# Task to carry out
Below are records; reproduce exactly the lines from the one that has "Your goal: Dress" through the one that has "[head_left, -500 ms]", ends included, and nothing more.

# Stored records
====
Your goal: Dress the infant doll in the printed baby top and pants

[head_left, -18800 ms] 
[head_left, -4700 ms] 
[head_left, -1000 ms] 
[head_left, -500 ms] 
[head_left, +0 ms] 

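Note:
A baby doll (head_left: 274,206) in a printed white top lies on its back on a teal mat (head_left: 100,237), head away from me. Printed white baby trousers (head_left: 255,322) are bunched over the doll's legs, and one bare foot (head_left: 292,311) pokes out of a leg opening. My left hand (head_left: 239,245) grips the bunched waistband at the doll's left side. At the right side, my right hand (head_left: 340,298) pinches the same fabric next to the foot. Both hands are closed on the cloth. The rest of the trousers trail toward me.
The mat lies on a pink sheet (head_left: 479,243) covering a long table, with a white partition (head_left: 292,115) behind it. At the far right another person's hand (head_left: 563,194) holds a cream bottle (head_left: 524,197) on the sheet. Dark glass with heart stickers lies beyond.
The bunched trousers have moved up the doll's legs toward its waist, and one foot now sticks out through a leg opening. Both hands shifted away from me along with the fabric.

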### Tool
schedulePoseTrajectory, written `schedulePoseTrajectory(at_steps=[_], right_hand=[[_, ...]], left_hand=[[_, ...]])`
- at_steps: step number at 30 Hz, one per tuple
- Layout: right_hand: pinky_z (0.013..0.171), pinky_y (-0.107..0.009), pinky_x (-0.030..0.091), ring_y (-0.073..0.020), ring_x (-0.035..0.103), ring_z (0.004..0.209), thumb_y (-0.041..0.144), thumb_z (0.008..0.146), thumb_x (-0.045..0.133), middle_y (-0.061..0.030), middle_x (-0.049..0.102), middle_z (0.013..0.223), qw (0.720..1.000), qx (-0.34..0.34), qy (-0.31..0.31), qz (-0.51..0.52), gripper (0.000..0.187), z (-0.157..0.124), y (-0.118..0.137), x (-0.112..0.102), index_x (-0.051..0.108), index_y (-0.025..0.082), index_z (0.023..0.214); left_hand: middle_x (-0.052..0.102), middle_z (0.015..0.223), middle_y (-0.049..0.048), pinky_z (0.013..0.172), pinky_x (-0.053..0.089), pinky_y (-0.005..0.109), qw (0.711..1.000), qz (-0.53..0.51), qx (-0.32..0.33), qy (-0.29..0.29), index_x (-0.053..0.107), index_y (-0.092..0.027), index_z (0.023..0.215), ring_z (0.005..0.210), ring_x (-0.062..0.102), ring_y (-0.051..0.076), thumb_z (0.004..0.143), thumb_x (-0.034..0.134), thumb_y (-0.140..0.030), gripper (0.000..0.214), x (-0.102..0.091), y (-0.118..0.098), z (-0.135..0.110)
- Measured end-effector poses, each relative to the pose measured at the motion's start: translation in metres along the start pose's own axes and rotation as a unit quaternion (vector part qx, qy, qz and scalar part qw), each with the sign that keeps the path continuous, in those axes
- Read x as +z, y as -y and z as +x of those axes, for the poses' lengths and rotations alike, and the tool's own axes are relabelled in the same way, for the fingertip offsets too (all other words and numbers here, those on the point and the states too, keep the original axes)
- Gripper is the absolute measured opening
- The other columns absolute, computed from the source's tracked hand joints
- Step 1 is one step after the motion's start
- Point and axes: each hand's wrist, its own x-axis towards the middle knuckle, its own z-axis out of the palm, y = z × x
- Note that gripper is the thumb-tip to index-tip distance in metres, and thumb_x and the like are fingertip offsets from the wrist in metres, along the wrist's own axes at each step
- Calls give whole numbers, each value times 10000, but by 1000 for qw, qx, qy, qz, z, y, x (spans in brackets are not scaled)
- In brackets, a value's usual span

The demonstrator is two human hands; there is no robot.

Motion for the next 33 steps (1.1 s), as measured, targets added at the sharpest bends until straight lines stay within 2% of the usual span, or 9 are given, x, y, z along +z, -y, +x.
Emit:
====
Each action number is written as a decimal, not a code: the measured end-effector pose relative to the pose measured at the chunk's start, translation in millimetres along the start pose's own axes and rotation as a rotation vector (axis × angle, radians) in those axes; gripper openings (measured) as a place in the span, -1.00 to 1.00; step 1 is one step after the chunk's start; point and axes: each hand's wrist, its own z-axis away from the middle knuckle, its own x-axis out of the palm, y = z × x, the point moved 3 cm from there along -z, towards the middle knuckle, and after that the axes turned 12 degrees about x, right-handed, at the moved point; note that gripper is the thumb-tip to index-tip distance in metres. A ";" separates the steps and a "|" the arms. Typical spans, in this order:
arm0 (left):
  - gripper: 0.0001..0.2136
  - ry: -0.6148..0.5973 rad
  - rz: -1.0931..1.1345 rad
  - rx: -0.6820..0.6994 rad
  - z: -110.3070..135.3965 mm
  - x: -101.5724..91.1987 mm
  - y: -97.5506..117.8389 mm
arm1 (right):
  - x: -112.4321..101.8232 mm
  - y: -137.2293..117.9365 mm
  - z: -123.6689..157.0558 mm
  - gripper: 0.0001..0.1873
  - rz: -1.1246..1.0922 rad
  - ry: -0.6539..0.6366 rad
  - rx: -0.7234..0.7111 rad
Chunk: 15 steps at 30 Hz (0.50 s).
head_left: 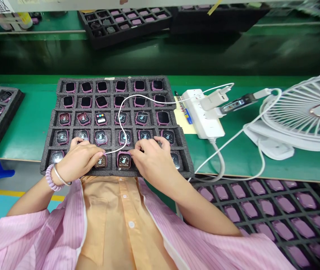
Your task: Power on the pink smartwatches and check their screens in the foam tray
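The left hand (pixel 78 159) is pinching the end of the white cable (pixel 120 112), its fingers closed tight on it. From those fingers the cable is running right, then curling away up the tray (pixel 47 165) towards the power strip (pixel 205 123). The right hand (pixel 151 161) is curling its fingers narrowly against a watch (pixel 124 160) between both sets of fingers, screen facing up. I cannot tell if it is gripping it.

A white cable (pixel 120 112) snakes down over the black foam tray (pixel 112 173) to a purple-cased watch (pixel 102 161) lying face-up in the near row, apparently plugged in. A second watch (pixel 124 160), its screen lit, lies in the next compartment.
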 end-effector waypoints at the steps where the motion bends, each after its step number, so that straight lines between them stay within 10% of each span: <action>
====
# Answer box
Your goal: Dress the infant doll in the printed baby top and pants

[head_left, -18800 ms] 
[head_left, -4700 ms] 
[head_left, -1000 ms] 
[head_left, -500 ms] 

Nothing remains to be written for this exercise.